All Photos © Christine Elise McCarthy 2013
To see images of my past posts & get links to the recipes – look on my Pinterest board – HERE.
At the risk of sounding like a repetitive dullard – this chowder was born of ingredients that needed using. I am a fan of spicy food & I made this chowder very spicy. It is really easy to make & really yummy! It makes a lot of soup, too, so don’t be freaked out by the coconut milk – if the calorie content of coconut milk freaks you out. There is nothing else bad for you in this soup & you are only eating a tiny fraction of the coconut milk in each bowl…so indulge in its faux decadence!

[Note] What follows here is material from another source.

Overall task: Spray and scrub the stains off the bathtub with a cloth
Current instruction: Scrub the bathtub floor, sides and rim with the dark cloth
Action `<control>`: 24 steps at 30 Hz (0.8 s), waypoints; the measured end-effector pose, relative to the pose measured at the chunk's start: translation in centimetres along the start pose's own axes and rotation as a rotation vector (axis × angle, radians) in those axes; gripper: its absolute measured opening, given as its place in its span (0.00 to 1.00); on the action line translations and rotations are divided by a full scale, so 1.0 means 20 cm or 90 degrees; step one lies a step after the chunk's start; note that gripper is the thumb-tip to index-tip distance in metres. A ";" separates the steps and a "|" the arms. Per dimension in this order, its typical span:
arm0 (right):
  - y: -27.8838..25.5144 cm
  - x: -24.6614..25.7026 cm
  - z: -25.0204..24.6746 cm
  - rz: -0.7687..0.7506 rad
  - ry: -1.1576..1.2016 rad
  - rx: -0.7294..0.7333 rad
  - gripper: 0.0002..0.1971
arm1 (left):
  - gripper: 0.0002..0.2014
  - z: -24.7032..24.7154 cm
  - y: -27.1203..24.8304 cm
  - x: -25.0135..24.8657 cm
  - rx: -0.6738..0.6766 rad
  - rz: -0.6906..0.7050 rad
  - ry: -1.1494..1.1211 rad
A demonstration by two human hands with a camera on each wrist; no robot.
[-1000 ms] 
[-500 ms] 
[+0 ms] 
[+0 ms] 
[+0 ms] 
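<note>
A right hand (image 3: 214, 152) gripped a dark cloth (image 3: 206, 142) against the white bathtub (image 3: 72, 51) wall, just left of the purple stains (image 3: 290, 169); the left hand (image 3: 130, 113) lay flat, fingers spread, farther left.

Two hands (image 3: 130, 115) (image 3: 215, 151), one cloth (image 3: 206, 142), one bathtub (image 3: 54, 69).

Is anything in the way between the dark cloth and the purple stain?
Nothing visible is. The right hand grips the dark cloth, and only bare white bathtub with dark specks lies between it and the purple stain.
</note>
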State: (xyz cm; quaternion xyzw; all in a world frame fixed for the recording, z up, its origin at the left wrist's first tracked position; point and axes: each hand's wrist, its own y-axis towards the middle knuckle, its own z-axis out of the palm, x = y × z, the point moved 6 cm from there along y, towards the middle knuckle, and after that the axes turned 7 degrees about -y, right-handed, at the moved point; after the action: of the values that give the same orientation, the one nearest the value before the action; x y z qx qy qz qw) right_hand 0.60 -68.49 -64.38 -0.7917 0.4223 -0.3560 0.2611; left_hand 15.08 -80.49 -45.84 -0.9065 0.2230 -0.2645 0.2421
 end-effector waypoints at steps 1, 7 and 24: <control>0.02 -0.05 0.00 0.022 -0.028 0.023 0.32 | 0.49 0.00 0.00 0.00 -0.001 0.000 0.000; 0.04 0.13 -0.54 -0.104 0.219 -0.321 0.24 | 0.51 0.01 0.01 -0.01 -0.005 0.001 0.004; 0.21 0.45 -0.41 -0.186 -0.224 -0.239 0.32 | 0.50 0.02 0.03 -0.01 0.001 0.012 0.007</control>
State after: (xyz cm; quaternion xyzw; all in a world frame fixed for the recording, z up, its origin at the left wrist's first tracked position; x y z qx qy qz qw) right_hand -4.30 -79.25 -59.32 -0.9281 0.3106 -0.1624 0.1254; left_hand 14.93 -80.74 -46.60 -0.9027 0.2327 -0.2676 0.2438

That said – today is Valentine’s Day. For the first time in a really long time – I have a serious boyfriend on this day & hence – for the first time in a really long time – I got a surprise delivery of flowers!!!! YAY!!! Look at these guys! JUST GARGANTUAN!
Vegan Fennel, Leek & Corn Chowder
3 TBS olive oil
2 large onions – diced
4 leeks – white part cut into rings
2 fennel bulbs – sliced thinly – dilly tops saved for garnish
3 corn cobs – kernels cut off – a handful of kernels set aside for garnish
3 (or less) serrano (or jalapeno) peppers – seeded & diced
4 garlic cloves – diced
zest of 1/2 lemon
1 13.5 oz coconut milk (lite – if you prefer)
6 cups vegetable stock
1 tsp (or more) crushed red pepper
1 cup – fresh cilantro – chopped – and extra for garnish
Sriracha – as garnish (optional)
S&P to taste
Heat the olive oil & saute the onion, leeks, fennel & garlic until they soften – about 5 minutes.
Just as they begin to brown a touch – add the vegetable stock, serranos, lemon zest & corn. Bring to a boil.
Reduce heat to low and add the coconut milk & crushed red pepper. Simmer about 15 minutes. Add some chopped cilantro and &P to taste.
In batches in a blender, puree the soup. I left about 1-2 cups of it as is (chunky) – to add some texture to the chowder.
Serve with cilantro, raw corn & the dilly parts of the fennel & plenty of cracked pepper. Drizzle with sriracha – if using.